Write the data out in full and word for word. Do not include images.
:: AVAILABLE DATA ::
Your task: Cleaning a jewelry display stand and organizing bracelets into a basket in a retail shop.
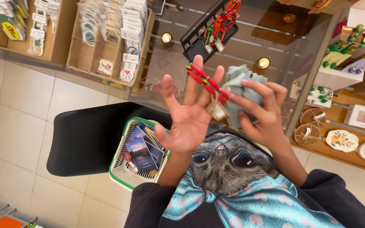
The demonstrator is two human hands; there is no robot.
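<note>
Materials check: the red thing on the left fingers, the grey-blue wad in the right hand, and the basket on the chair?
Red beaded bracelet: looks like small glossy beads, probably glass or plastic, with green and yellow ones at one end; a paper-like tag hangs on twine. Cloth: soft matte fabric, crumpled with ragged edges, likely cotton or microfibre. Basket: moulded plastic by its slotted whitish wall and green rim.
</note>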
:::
__RESPONSE TO THE TASK__
Your task: Cleaning a jewelry display stand and organizing bracelets into a basket in a retail shop.
The demonstrator is two human hands; there is no robot.
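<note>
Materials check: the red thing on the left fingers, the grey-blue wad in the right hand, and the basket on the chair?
Red beaded bracelet: looks like small glossy beads, probably glass or plastic, with green and yellow ones at one end; a paper-like tag hangs on twine. Cloth: soft matte fabric, crumpled with ragged edges, likely cotton or microfibre. Basket: moulded plastic by its slotted whitish wall and green rim.
</note>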

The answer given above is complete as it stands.